Problem statement — How can we extend a compact 6-DoF force-torque sensor’s tilting-moment limit from 160 Nm to ≥ 280 Nm without degrading sub-newton force resolution?

The study was conducted at TUM-MIRMI (Chair of Robotics & AI, Prof. Sami Haddadin) during a three-month Forschungspraxis, supervised by Mehmet Can Yıldırım.

Market Analysis & Problem Context

Commercial 6-DoF FT sensors exhibit exponential force–moment scaling: achieving higher moment capacity typically requires increased force capacity, resulting in oversized sensors with reduced sensitivity. This presents challenges for applications demanding high moment handling coupled with precise force measurement.

Sensor moment–force–resolution trade-off: Larger circles indicate lower resolution (higher minimum measurable force).

Critical Robot Examples:

Franka Emika Panda: Generates up to 280 Nm tilting torque, and up to 190 Nm rotational torque
ABB YuMi: Handles ±101 Nm (X-axis), momentarily peaks at ±202 Nm during emergency stops
Current sensor technology struggles to simultaneously manage these large moments while preserving force-measurement precision.

Our approach introduces a crossed-flexure hinge stage designed to mechanically redirect excessive tilting moments, thus safeguarding the sensor’s axial-force measurement fidelity.

Why this matters
Decouples force and moment scaling—maintains 1 N force resolution at ≥ 280 Nm.
Monolithic, backlash-free, zero maintenance.
Analytical + experimental loop produces designs rapidly (< 10 ms/solve).
Drop-in integration ahead of the FTE-Omega-160-IP60 SI-1000-120 sensor on a Franka Panda arm.

2 · Analytical Model — Crossed-Strip Theory

2.1 Theoretical Foundation

The analytical modeling of crossed-flexure hinges is rooted in Wittrick’s crossed flexure pivot theory and further refined by Gunnink’s optimal geometry research. Flexural pivots are mechanical components known for their exceptional compliance in the rotational direction (θ), coupled with high stiffness in all other degrees of freedom. They commonly feature a symmetrical arrangement with two identical leaf springs intersecting at their midpoints.
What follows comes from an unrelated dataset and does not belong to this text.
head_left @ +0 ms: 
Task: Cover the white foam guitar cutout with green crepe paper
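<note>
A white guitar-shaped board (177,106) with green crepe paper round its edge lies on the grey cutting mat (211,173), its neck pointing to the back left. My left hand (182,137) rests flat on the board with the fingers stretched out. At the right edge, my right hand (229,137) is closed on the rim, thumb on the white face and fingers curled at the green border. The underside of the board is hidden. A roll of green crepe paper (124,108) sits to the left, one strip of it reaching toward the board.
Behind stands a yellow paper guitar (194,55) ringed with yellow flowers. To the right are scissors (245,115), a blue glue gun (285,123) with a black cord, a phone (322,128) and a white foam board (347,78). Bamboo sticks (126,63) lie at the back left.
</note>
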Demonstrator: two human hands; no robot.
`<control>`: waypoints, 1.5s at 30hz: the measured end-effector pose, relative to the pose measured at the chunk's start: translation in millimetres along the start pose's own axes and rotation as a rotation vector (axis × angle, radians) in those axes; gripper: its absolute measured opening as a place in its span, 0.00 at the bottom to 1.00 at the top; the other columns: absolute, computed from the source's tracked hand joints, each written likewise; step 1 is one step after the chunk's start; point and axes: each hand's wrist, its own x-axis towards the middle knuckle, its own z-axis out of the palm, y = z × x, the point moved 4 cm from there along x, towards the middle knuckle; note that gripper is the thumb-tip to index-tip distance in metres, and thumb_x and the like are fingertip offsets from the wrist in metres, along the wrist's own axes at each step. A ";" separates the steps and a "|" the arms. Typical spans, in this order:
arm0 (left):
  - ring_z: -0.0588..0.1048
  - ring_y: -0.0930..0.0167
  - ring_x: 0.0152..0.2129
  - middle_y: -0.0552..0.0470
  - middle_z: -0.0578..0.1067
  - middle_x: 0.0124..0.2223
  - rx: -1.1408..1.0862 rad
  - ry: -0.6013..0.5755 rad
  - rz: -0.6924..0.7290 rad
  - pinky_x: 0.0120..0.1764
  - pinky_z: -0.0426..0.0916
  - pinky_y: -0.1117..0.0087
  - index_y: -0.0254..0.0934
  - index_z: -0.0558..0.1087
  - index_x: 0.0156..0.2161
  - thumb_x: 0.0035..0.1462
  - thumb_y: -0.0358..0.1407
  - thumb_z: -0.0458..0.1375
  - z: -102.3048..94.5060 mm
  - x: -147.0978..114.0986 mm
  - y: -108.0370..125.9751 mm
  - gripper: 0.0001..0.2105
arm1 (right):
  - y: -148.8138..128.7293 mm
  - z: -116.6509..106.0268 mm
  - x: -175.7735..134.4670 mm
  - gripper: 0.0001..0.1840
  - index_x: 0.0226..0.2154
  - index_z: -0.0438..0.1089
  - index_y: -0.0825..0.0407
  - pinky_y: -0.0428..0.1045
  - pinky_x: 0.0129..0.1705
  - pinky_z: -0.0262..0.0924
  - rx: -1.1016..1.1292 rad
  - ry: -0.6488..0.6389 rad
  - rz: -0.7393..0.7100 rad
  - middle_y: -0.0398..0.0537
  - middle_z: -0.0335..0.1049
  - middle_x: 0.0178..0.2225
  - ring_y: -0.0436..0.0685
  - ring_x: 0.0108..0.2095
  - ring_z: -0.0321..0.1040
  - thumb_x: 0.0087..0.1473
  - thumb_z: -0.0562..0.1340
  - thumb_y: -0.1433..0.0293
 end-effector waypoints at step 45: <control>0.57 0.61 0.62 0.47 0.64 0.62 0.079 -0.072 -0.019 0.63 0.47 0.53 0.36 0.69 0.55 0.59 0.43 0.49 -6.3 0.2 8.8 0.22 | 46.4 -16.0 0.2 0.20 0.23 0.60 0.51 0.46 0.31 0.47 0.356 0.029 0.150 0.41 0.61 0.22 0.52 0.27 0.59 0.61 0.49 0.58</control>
For stability and optimal stiffness, an intersection angle of 2α = π/2 (90°) is often adopted.

Material Properties & Specifications:

Young’s Modulus (E): 200 GPa (spring steel)
Moment of Inertia (I): $I = \frac{b t^3}{12} = \frac{13 \times (0.5)^3}{12} = 0.1354 \; \text{mm}^4$
Convergence Criteria: Tolerance = $10^{-6}$, maximum iterations = 100,000
Reference Loads & Angles: $V = 100 \; \text{N}, \quad H = 100 \; \text{N}, \quad α = 45^\circ, \quad θ = 30^\circ$

2.2 Crossed-Strip Geometry

Two identical leaf springs (length L = 98 mm, width b = 13 mm, thickness t = 0.5 mm) intersect at angle α, establishing a virtual pivot enabling a target rotation of θ ≈ 30°.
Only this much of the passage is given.